Zhou Hua : regard sur le Tibet
  2013-03-07 10:37:46  cri

Reproduire la réalité

Dans son enfance, Zhou Hua allait souvent prier au monastère de Jokhang, en compagnie de son père. En hiver, une vague de pèlerins venus des quatre coins du Tibet descendait la rue Barkhor. Vêtus de leurs habits locaux, les mains jointes, ils se prosternaient sur le chemin. Ils mettaient trois, quatre mois, voire un an, pour faire le trajet depuis leur village natal jusqu'au cœur du haut lieu suprême qu'est Lhassa. Debout à l'entrée du monastère de Jokhang, ils acceptaient la hada (écharpe blanche tibétaine utilisée pour les cérémonies) qu'on leur présentait. Malgré leur tablier rapiécé et poli par frottement ou les épaisses callosités sur leur front, leur visage était empli de splendeur et leur corps et âmes laissaient transparaître un respect mêlé de crainte.

Adolescente, Zhou Hua allait déjà souvent s'asseoir sur la place du monastère pour y réaliser des croquis. En grandissant, en outre, elle apprit à filmer. De retour à son atelier, Zhou Hua cherchait soigneusement à ajouter sa propre compréhension à ces images encore fraîches, pour qu'elles deviennent bien plus que de simples croquis. Au fil des saisons, jour après jour, les gens qui allaient et venaient au monastère de Jokhang étaient immortalisés dans les œuvres de Zhou Hua.

Depuis les temps anciens, que ce soit dans l'histoire de l'art oriental ou de l'art occidental, la question du réalisme constitue un défi. Particulièrement en Occident, où les multiples efforts pour reproduire la réalité se sont étalés tout au long de l'histoire de l'art. Zhou Hua, elle aussi, a toujours cherché à calquer le réel.

Mais son regard ne peut ni se limiter à Lhassa, ni à une simple spectatrice. Avant, Zhou Hua était plutôt casanière, mais ces dernières années, elle a tenu à sortir faire le plein d'images au moins une fois par an. Au début, elle parcourait souvent les prairies au Nord du Tibet. Le visage des éleveurs là-bas est empreint des caractéristiques de la prairie : calme, paisible. Les épais et lourds vêtements tibétains ainsi que la carrure impressionnante de ces hommes d'un naturel si pur ont également inspiré Zhou Hua.

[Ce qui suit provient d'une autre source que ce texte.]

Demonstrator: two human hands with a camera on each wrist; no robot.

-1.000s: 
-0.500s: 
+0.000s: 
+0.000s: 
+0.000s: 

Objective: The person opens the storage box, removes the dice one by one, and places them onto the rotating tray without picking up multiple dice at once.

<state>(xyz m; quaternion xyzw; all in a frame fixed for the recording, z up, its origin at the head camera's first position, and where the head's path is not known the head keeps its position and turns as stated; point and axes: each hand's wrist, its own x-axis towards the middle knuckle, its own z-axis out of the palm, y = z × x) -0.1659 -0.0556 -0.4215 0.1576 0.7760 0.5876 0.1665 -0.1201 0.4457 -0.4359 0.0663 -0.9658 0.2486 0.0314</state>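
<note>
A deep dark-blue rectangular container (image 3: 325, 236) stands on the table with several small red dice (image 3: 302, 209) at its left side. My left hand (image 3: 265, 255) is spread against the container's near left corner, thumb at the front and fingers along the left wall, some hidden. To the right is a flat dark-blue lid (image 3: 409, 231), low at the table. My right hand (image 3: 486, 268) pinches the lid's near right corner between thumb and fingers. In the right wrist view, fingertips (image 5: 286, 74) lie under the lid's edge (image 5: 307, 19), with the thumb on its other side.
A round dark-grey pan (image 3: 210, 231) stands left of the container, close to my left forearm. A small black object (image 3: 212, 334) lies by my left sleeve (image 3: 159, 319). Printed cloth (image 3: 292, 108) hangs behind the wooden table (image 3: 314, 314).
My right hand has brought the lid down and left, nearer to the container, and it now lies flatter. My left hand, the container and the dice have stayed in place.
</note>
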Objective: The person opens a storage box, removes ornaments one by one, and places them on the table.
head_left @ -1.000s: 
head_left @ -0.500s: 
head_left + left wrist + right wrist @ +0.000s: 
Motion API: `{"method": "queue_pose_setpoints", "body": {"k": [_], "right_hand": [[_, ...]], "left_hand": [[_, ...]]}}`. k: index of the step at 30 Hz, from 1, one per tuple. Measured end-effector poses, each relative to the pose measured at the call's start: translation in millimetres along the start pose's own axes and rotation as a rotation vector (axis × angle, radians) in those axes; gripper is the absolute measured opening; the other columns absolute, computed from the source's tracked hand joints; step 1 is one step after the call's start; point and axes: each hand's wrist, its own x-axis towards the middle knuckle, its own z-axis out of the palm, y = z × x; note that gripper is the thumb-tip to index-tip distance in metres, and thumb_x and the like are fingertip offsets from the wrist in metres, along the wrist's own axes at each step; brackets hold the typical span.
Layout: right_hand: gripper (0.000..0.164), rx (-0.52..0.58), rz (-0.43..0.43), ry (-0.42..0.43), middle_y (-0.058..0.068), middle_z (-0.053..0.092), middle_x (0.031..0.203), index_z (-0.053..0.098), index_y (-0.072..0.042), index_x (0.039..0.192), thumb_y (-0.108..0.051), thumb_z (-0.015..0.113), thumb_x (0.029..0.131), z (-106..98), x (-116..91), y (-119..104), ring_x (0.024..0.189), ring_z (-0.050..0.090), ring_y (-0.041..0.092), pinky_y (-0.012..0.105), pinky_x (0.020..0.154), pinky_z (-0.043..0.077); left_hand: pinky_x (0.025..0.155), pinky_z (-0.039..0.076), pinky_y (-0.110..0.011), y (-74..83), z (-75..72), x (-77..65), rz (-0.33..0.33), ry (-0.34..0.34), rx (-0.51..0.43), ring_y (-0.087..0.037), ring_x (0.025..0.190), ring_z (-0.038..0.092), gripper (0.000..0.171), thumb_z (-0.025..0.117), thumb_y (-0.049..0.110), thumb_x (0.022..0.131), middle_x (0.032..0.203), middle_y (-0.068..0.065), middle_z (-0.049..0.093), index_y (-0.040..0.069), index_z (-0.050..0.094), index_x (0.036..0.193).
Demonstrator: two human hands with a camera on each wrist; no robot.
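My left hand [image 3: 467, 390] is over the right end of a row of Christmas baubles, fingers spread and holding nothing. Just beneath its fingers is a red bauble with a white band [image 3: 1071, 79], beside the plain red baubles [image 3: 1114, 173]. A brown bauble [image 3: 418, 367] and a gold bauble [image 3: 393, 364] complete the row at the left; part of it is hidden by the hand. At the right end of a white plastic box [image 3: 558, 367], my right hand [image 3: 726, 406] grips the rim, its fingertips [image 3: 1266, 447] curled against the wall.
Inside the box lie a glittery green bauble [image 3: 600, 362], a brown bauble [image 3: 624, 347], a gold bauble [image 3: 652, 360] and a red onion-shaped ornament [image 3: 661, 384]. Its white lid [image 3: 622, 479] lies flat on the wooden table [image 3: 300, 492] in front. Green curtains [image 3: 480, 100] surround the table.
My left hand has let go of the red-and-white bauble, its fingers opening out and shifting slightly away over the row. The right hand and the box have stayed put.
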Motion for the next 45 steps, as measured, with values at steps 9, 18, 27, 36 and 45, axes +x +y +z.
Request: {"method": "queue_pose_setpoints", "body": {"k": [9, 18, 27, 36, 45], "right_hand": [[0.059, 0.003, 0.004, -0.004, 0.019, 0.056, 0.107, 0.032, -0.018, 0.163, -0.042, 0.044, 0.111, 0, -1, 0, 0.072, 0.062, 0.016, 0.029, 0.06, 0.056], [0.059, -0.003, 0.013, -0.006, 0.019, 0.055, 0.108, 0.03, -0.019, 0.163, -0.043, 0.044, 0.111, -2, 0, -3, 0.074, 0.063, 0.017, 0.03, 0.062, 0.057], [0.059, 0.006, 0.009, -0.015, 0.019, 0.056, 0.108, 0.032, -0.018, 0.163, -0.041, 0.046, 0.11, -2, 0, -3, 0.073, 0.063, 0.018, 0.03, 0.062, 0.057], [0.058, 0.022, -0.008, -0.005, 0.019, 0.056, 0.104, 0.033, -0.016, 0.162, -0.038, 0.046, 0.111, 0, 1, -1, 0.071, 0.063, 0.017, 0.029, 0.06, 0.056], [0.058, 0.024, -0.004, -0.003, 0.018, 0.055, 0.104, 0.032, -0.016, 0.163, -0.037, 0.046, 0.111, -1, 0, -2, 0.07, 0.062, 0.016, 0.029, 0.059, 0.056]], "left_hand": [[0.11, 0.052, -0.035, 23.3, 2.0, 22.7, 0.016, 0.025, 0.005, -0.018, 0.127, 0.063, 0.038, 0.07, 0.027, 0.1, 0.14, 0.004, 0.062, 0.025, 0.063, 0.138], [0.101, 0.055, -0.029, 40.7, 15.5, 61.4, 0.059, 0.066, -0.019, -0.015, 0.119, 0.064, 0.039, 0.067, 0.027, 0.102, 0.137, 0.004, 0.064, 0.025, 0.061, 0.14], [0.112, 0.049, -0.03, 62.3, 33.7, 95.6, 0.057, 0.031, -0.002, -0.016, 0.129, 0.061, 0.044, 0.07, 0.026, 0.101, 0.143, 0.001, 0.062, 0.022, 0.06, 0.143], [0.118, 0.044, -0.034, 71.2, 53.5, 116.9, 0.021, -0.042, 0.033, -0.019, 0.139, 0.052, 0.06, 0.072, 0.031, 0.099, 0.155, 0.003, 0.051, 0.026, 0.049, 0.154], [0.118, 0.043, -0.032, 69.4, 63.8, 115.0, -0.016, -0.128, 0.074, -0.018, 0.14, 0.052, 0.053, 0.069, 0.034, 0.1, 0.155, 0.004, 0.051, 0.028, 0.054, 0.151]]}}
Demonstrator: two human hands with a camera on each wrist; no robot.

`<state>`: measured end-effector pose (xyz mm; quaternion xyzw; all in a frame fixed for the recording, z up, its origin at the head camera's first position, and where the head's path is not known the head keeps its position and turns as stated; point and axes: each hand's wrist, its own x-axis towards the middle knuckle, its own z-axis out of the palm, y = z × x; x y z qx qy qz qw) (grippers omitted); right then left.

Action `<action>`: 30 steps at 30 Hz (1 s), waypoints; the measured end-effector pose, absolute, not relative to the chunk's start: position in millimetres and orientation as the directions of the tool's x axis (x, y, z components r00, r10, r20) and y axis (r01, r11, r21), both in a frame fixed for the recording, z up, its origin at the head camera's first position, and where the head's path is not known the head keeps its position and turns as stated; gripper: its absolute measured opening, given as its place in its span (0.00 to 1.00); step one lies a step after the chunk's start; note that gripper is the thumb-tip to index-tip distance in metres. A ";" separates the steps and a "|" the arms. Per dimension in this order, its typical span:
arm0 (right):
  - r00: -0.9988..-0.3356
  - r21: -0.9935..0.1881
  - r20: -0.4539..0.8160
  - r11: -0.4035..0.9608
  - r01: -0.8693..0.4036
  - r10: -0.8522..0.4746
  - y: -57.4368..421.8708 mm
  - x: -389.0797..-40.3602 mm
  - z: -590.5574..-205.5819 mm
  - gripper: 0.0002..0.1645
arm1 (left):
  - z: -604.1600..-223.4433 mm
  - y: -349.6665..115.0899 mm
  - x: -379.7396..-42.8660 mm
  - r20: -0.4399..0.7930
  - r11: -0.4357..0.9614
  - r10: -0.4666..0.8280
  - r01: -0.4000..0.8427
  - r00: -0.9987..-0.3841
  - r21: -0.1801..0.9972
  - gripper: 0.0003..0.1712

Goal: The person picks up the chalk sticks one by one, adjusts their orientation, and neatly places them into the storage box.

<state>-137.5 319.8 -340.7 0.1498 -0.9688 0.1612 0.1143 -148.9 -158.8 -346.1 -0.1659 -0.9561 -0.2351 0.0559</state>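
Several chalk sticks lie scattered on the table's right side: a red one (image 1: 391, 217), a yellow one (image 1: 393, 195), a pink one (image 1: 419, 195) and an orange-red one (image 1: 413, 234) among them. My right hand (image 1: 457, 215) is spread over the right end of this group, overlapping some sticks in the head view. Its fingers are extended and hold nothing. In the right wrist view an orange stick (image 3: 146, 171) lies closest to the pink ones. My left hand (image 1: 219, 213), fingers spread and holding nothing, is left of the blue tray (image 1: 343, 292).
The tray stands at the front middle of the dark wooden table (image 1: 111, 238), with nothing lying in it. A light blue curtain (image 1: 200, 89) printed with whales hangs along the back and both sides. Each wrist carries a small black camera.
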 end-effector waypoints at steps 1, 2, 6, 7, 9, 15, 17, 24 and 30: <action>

Peut-être du fait de leur condition féminine, de nombreuses femmes peintres portent progressivement leur attention sur les enfants et les animaux. Zhou Hua ne fait pas exception. Ce vif désir s'est manifesté à mesure qu'elle progressait dans sa capacité à rendre la réalité. Bien qu'elle n'ait pas d'enfant, elle a commencé inconsciemment à emplir ses peintures d'amour maternel, l'enfant devenant son principal sujet.

Durant trois hivers consécutifs, Zhou Hua a suivi de célèbres photographes pour découvrir de nouveaux paysages. Dans la région tibétaine du Kham, couverte de neige et de glace, les enfants de bergers portent une tunique en fourrure pour se mêler au troupeau. Ils pleurent rarement et ne font jamais de caprices. Ces enfants qui vivent sur le plateau tibétain, tout en entretenant une crainte envers la nature et l'inconnu, comptent sur les miséricordes divines pour grandir naturellement, sans souci.

Dans son album La Bergère comptant deux peintures, Zhou Hua n'a pas opté pour les couleurs vives qu'elle utilise habituellement, la prédominance du gris faisant ressortir un sentiment de compassion. Un troupeau d'agneaux se cachent dans la vallée orangée, regardant de tous côtés avec leurs yeux curieux. Au centre, une jeune fille, cheveux tressés attachés avec des turquoises, assise par terre, tient dans ses bras un agneau. Seule la tête de l'animal ressort du vêtement en peau de la jeune fille, dont le regard est bourré d'affection.

Il semblerait qu'après la réalisation de cette série de peintures, Zhou Hua a soudainement trouvé une nouvelle énergie créatrice. Elle a composé notamment l'album Petit Lama, un ensemble de quatre peintures. Au Tibet, traditionnellement, les jeunes garçons sont envoyés au monastère, où ils y étudient le bouddhisme, un honneur pour leur famille. Zhou Hua a visité de nombreux monastères. Ayant grandi à Lhassa, elle se sent proche et se conforme naturellement au bouddhisme tibétain. Dans ses portraits, soit ce petit lama rit de bon cœur, soit il court. L'identité de l'enfant est marquée par les vêtements rouges de lamas qu'il porte, mais ce qui le caractérise, ce sont surtout sa liberté et sa gaieté sans limite. Au sein de ces monastères majestueux et dans l'innocence même de ces enfants, Zhou Hua trouve sa propre inspiration.